-- Description of the task --
Restate word for word every line from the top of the data below down through the line that holds "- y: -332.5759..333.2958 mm".

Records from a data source

=== Section Start ===

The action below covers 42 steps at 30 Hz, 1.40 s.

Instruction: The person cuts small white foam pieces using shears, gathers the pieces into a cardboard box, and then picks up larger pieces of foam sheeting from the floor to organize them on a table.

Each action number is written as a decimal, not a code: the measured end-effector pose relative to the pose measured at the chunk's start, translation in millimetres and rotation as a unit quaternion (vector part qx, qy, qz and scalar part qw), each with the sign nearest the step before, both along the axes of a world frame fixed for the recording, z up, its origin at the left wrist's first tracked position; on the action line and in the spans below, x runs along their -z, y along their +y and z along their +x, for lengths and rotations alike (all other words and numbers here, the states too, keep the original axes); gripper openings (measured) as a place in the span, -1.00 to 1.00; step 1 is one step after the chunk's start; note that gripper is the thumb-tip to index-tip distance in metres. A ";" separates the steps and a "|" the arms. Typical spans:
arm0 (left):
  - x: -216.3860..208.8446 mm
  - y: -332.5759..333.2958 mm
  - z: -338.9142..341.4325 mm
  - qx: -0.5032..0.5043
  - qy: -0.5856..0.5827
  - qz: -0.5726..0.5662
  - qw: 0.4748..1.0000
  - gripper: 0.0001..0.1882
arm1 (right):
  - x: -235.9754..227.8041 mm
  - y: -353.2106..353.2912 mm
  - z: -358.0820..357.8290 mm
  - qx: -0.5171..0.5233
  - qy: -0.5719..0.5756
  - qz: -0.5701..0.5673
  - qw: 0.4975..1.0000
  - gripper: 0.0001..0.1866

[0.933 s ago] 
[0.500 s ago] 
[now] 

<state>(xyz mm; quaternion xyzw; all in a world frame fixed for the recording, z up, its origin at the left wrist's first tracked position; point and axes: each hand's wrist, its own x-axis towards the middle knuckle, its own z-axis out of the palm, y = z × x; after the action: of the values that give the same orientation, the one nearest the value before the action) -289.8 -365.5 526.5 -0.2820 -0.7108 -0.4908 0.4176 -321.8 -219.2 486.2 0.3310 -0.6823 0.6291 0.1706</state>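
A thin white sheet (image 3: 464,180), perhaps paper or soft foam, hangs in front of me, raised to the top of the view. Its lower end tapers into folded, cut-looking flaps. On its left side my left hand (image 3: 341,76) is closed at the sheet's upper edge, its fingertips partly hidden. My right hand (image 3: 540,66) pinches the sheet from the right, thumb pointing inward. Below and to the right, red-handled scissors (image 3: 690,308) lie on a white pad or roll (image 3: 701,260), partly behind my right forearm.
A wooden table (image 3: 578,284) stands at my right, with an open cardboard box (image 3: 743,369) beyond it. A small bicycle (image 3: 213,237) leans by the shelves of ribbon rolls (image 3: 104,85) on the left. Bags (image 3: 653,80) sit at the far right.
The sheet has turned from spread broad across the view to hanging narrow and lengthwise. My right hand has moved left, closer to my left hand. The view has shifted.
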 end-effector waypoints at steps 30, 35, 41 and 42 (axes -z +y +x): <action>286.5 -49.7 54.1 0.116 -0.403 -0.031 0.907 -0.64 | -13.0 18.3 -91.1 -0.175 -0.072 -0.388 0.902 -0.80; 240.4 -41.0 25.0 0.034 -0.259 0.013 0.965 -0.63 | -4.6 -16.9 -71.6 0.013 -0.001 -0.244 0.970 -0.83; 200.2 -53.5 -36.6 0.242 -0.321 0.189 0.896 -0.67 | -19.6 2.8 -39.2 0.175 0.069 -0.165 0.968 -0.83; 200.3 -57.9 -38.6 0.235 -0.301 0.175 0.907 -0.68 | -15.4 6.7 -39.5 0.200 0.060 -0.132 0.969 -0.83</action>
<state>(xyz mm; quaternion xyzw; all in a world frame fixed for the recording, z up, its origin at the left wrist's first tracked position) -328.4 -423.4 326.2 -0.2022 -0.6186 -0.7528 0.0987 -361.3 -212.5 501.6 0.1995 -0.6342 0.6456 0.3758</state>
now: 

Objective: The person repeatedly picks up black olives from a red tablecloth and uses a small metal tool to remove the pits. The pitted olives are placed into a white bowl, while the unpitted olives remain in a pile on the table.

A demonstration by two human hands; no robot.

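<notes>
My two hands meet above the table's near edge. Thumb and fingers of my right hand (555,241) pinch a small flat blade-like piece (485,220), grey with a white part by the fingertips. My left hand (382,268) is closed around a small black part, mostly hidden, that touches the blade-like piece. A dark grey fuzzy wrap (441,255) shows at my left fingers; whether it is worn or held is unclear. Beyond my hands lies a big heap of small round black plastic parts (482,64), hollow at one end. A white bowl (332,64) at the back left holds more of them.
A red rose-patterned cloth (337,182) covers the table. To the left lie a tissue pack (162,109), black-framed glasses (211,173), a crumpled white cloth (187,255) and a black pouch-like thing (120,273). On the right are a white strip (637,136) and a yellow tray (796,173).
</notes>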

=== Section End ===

-- Reply to the task --
The action below covers 42 steps at 30 Hz, 1.40 s.

Instruction: The person cuts small white foam pieces using shears, gathers the pieces into a cardboard box, and then picks up larger pieces of foam sheeting from the floor to organize them on a table.

Each action number is written as a decimal, not a code: the measured end-effector pose relative to the pose measured at the chunk's start, translation in millimetres and rotation as a unit quaternion (vector part qx, qy, qz and scalar part qw), each with the sign nearest the step before, both along the axes of a world frame fixed for the recording, z up, its origin at the left wrist's first tracked position; on the action line and in the spans below, x runs along their -z, y along their +y and z along their +x, for lengths and rotations alike (all other words and numbers here, the states too, keep the original axes); gripper openings (measured) as a place in the span, -1.00 to 1.00; step 1 is one step after the chunk's start; note that gripper is the thumb-tip to index-tip distance in metres. A ";" separates the steps and a "|" the arms. Typical spans:
arm0 (left):
  - x: -216.3860..208.8446 mm
  - y: -332.5759..333.2958 mm

The exercise requires no additional content.